Thursday, May 27, 2010

Health Wonk Review Review: Why Insurers Aren't Utilities

Cross-posted from The Agenda on National Review Online.

Health Wonk Review is a traveling, biweekly compilation of interesting posts from the health care policy blogosphere. The latest edition, hosted by David Williams of Health Business Blog, highlights articles from 23 blogs on the left, right, and center. Much of the focus this time around is on the provision in the Patient Protection and Affordable Care Act that requires insurers to spend 80-85% of their premium revenues on patient medical expenses (the “medical loss ratio” in industry parlance).

Austin Frakt of the Incidental Economist argues that increasing competition among insurers, by allowing people to buy insurance across state lines, for example, can lead to increased costs, because health care providers (hospitals, doctors, etc.) also play a role in determining the price of healthcare. While I partially agree with him on that front, his favored solution—converting insurers into utilities via medical loss ratio mandates—will make the problem worse, not better. As David Williams observes, “it is foolish to look at medical costs as good and administrative costs as bad,” because MLR mandates incentivize insurers to “drive premiums up over the long term so that relatively fixed administrative costs (like executive salaries) decline as a percentage of premiums.”

Jaan Sidorov of the Disease Management Care Blog summarizes the MLR debate as one between “constructionists,” who understand that insurance is strictly about pooling risk, and “activists,” who seek to so “enable the betterment of needed health care services” via insurance regulation. (I would quibble with the term “betterment.”) Sidorov notes that “the activist view of Medicare may underlie the nomination of [Donald] Berwick to lead the [Centers for Medicare and Medicaid Services].”

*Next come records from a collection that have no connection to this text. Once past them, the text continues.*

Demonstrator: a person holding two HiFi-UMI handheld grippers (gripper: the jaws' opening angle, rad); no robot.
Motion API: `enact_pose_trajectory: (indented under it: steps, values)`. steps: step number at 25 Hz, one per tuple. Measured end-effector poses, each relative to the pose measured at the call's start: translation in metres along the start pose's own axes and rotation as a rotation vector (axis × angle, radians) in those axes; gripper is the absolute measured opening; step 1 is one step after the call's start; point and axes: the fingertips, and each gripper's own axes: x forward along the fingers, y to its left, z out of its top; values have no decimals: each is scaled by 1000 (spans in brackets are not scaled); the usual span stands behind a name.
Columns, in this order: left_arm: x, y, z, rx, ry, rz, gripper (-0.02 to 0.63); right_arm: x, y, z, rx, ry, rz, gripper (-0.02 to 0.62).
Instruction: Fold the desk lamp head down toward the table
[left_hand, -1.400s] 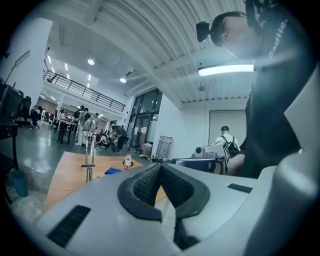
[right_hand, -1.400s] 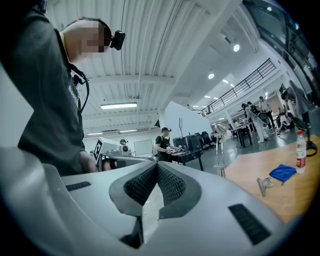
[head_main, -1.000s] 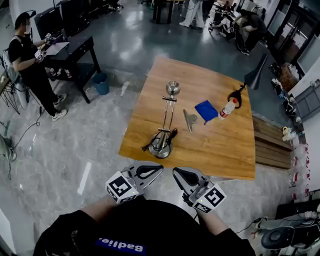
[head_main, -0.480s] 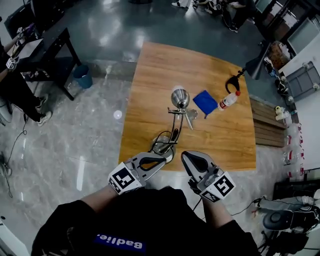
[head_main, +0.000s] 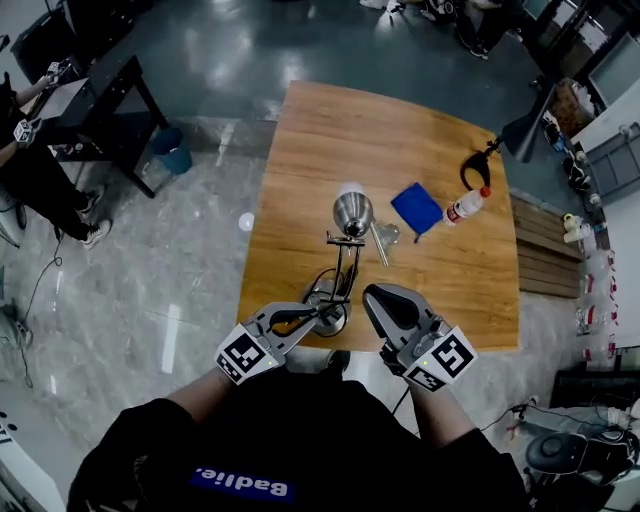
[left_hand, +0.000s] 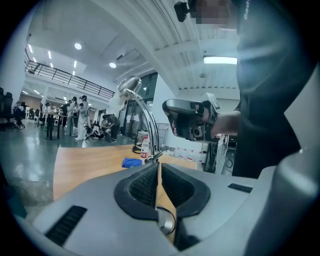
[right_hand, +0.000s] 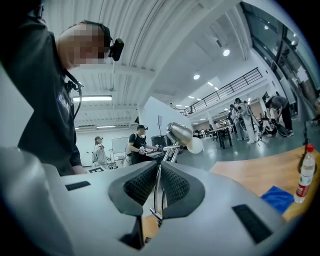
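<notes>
The chrome desk lamp stands upright near the front edge of the wooden table: head, twin-rod stem, round base. My left gripper is shut and empty, its tips just in front of the base. To the base's right, my right gripper is also shut and empty. The left gripper view shows the shut jaws under the lamp head, with the right gripper beyond. In the right gripper view the shut jaws point at the stem below the head.
A blue cloth, a plastic bottle, a black looped tool and a small metal piece lie behind the lamp. A black desk, a blue bin and a person stand at the left.
Both grippers have moved forward from in front of the table to the lamp's base. The head camera has come closer, over the table's front edge.
</notes>
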Motion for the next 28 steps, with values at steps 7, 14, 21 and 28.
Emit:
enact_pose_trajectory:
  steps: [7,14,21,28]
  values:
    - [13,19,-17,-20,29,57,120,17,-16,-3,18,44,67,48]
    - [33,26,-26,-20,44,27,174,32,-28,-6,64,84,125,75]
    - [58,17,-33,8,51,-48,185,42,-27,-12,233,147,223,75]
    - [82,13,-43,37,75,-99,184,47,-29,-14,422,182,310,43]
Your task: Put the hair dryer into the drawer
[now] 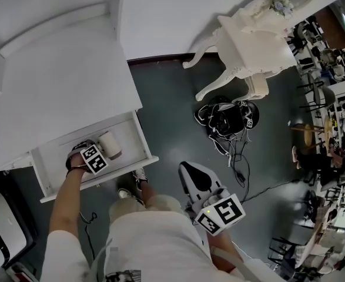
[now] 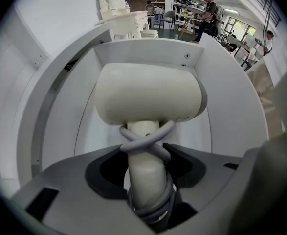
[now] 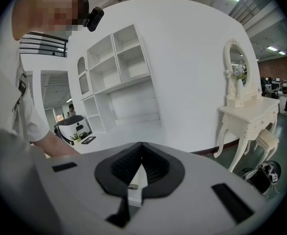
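A cream hair dryer (image 1: 109, 144) sits inside the open white drawer (image 1: 104, 180) at the left of the head view. My left gripper (image 1: 93, 157) points straight down into the drawer. In the left gripper view its jaws are closed on the dryer's handle (image 2: 144, 173), which has a grey cord (image 2: 145, 142) wound round it. The dryer's body (image 2: 148, 94) lies across beyond the jaws, with the drawer walls (image 2: 229, 89) around it. My right gripper (image 1: 191, 169) hangs over the floor, away from the drawer. It (image 3: 142, 146) is shut, with nothing between the pads.
The white cabinet top (image 1: 60, 75) lies above the drawer. A white vanity table and stool (image 1: 248, 46) stand at the upper right. A black bag with loose cables (image 1: 228, 119) lies on the dark floor. The person's shoes (image 1: 138, 176) are just in front of the drawer.
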Demonstrator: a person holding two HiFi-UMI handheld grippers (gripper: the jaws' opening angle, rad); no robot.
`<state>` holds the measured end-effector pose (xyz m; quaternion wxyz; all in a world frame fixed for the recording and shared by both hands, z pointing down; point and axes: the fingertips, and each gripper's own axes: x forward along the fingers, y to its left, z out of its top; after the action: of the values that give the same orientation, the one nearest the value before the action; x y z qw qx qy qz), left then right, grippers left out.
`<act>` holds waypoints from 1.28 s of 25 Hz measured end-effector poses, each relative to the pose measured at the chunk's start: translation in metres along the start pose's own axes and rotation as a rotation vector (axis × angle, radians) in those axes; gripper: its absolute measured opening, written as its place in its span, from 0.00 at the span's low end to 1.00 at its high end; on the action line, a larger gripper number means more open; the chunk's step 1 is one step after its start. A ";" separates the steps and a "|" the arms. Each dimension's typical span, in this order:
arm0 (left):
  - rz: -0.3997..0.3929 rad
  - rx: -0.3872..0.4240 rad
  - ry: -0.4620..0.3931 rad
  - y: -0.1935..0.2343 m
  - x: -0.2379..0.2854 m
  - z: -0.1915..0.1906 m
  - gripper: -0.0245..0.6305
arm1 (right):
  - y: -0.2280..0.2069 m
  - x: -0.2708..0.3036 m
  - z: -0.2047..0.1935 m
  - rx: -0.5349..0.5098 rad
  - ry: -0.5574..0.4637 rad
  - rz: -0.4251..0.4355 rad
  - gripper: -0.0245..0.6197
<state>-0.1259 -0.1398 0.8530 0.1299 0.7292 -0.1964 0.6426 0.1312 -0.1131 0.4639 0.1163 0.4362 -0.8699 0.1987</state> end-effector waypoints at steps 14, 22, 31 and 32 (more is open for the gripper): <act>-0.056 -0.031 0.044 -0.001 0.003 0.001 0.38 | 0.001 -0.018 -0.006 0.010 -0.014 -0.039 0.05; -0.036 -0.040 0.015 -0.001 0.002 0.001 0.38 | 0.015 -0.015 -0.007 -0.008 -0.009 -0.022 0.05; -0.042 -0.068 -0.024 0.000 0.000 -0.002 0.39 | 0.027 -0.014 -0.007 -0.025 0.004 -0.015 0.05; -0.039 -0.068 -0.033 0.000 -0.001 -0.002 0.39 | 0.029 -0.013 -0.007 -0.027 0.006 -0.013 0.05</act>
<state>-0.1279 -0.1390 0.8523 0.1640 0.7385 -0.2060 0.6208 0.1154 -0.0849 0.4583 0.1261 0.4396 -0.8693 0.1875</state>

Louise Norris of the Colorado Health Insurance Insider analyzes a new report from the National Center for Health Statistics, which points out that most of the people who visit emergency rooms already have health insurance, debunking the myth that individual mandates are necessary to fix this problem.

John Goodman wrote an outstanding piece on his outstanding blog about why the problem of rescissions—when an insurer cancels someone’s policy because he had misrepresented his preexisting conditions—is overrated. (In sum, rescissions are very rare, and abuse of the procedure is already illegal.)

Bob Vineyard of InsureBlog notes that the latest episode of the Massachusetts health care soap opera involves the state legislature forcing wealthy hospitals to make a “one-time $100 million contribution”—a sentence in which possibly every word is factually inaccurate—to keep the Bay State’s health care system from falling apart. “Some politicians just don’t learn,” he writes.

Roy Poses at Health Care Renewal notes a Pittsburgh Tribune-Review article that shows that the University of Pittsburgh Medical Center paid $5.16 million to CEO Jeffrey Romoff in 2009, and millions to other top executives, puncturing the illusion that it’s only at for-profit entities that senior management is well-paid.

Brad Flansbaum at the Hospitalist Leader is pessimistic about the fiscally sane options for dealing with the “doc fix.” As he concludes: “‘Physicians, you will be making less money, the good time days of the last forty years are coming to a close.’ What is waste, what we can afford, who will take the hit…they are all up for debate, and it is going to get ugly.” Indeed.